We as a society used to be able to collectively decide that freaks like George Wallace or Steve King were behaving unacceptably and lock arms to put them out to political pasture. That’s no longer possible in a world where all attention is good even and especially when it’s not, and where the only thing reporters, voters, politicians, donors, activists, and all but the most idealistic and naive policy wonks care about is how many electrons are moving their name and face through the tragic kingdom of our overconnected universe.
All this doom, and yet, I’ve never been more proud to be an American, a Democrat, and especially a congressional spouse. I got to see my wife thank the president of the United States to his face for talking about the fentanyl-laced-opioid-epidemic on one of the largest platforms a human being has ever had in the history of the world.

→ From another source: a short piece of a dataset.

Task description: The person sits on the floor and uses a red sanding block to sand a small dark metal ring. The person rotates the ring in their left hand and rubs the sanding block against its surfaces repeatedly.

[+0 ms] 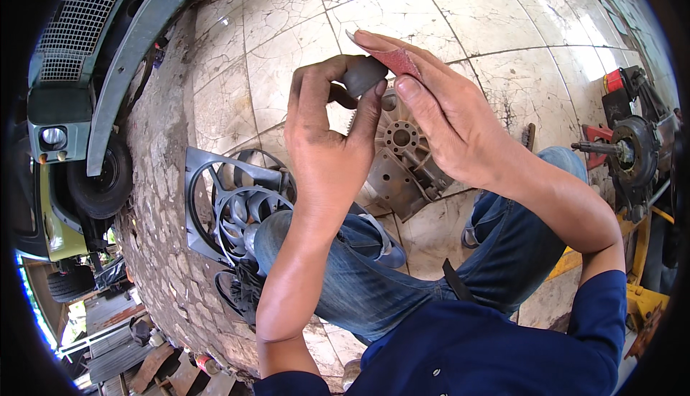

Yes, that’s still about attention, but attention can still be wielded as a torchlight for good instead of a spotlight for horrible, and Joe Biden proved it on Tuesday. I still can’t believe they let me anywhere near that building or that they let me sit in that room for that speech, but I am incredibly grateful for the innumerable surreal experiences that I’ve been afforded because my wife is the single most talented, hard-working, and deserving person I’ve ever met and that the one bad choice she ever made was marrying me.
It was truly an honor to attend the State of the Union adress.
Ian Silverii is the founder of The Bighorn Company, a progressive political consulting firm, and the former director of ProgressNow Colorado. His wife is U.S. Rep. Brittany Pettersen (D-CO).